Investors continue to demonstrate a willingness to take on risk. Recent lows in risk indicators such as the VIX and the iTRAXX Crossover index continue to suggest investor risk aversion is falling. Moreover, global equities have risen sharply since the end of 2012, consistent with a rising risk appetite. Recent currency moves, a rise in the value of the euro – as confidence in the eurozone improves – and a fall in the yen, often thought of as a ‘safe haven’, may confirm a greater willingness by investors to take on risk.

Paradoxically, the ‘risk-on’ attitude of investors, by facilitating appreciation in the euro, might have detrimentally affected the economic prospects for the eurozone by making its exports less competitive. This in turn could help explain why eurozone stocks stalled and fell back in early February.

Other factors undoubtedly also have led investors to re-evaluate the attractiveness of eurozone equities. This includes the upcoming Italian election. Italian polls are showing the ‘anti-establishment’ (and euro-sceptic) Five Star movement may now be the third most popular party in Italy. Moreover, the centre-right coalition of ex-Prime Minister Silvio Berlusconi is making strong gains in the polls on populist promises that could undermine Italy’s austerity measures, which are crucial for international bond holders to maintain confidence in Italian debt.

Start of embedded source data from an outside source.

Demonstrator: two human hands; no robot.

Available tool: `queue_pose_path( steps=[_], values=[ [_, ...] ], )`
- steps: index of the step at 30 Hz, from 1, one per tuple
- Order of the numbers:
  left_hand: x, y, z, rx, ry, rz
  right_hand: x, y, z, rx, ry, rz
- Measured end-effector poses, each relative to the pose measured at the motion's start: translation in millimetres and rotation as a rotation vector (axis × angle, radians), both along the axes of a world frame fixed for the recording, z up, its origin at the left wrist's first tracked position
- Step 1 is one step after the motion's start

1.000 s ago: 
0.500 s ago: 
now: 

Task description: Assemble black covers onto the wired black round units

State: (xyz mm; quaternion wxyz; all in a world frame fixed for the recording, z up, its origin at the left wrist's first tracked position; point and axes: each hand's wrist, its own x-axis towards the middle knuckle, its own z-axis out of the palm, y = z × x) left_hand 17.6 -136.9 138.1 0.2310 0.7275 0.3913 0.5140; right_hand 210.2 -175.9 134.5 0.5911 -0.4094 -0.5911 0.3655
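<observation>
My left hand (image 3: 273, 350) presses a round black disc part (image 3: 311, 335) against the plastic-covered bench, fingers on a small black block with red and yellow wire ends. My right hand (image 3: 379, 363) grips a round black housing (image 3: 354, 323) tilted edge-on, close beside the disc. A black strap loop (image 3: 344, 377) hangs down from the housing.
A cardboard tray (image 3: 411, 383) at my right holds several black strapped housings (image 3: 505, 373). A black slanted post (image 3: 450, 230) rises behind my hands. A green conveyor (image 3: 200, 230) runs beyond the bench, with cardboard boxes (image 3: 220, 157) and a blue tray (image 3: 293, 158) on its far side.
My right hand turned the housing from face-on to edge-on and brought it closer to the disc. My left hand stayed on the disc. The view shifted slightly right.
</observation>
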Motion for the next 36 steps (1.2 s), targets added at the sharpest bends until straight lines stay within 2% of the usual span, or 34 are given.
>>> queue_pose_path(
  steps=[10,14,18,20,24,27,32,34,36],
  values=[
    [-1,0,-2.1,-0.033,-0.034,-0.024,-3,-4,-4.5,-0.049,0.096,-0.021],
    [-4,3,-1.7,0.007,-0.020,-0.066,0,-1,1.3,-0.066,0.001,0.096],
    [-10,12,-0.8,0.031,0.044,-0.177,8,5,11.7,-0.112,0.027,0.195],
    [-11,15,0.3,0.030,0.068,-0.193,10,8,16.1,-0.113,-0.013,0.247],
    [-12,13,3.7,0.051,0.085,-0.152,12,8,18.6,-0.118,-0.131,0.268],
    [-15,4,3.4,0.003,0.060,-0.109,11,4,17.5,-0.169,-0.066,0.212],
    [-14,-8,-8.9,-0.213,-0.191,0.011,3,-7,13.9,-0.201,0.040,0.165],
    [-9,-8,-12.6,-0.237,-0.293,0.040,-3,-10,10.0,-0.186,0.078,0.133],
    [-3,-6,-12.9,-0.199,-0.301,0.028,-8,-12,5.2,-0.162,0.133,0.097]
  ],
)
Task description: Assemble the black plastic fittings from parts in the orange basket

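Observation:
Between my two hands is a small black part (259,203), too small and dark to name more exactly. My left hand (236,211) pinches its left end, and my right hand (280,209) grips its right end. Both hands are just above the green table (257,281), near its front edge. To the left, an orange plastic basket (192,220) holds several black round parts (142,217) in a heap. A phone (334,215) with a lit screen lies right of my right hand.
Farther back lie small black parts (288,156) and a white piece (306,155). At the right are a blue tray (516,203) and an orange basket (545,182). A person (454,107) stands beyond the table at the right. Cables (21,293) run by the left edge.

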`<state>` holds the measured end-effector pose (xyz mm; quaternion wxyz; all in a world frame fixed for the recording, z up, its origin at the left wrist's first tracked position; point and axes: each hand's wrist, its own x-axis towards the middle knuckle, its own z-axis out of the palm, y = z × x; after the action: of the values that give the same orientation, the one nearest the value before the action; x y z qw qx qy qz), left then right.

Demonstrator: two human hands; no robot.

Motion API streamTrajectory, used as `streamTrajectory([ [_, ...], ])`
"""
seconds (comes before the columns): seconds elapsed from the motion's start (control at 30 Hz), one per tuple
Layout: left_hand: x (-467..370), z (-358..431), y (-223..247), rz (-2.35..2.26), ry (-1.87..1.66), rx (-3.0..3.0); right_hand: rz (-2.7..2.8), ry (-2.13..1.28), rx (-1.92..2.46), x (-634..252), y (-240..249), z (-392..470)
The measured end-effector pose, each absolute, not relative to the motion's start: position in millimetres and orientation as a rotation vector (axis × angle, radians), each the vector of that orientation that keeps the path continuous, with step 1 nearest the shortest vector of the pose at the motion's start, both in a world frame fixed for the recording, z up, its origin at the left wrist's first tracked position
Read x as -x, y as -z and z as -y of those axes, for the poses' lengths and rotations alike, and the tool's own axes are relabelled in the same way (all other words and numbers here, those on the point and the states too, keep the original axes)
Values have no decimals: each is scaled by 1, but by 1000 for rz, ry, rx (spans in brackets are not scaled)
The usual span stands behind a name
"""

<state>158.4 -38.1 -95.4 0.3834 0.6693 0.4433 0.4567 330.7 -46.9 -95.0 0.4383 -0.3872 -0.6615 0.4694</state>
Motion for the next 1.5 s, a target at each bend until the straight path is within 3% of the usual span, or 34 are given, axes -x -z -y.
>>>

The dramatic fall in the value of the yen may also be partly a consequence of a renewed investor appetite for risk. The yen, in contrast to the euro has generally been viewed as a ‘safe currency’ – that is one that tended to rise when global risk levels rose. A ‘risk-on’ environment would favour a decline in the value of the yen.

It is true that the policy of the new government of Prime Minister Shinzo Abe has been to re-start the Japanese economy and fight deflation by, among other things, aiming to lower the value of the yen. Moreover, since 14th November when the Japanese election was announced and it became clear that Abe was likely to win, the yen has fallen over 14% relative to the U.S. dollar. Nonetheless, it is unlikely Abe’s policy initiative to weaken the yen would have been so strikingly successful if investors were still looking to park funds in the yen as a safe haven.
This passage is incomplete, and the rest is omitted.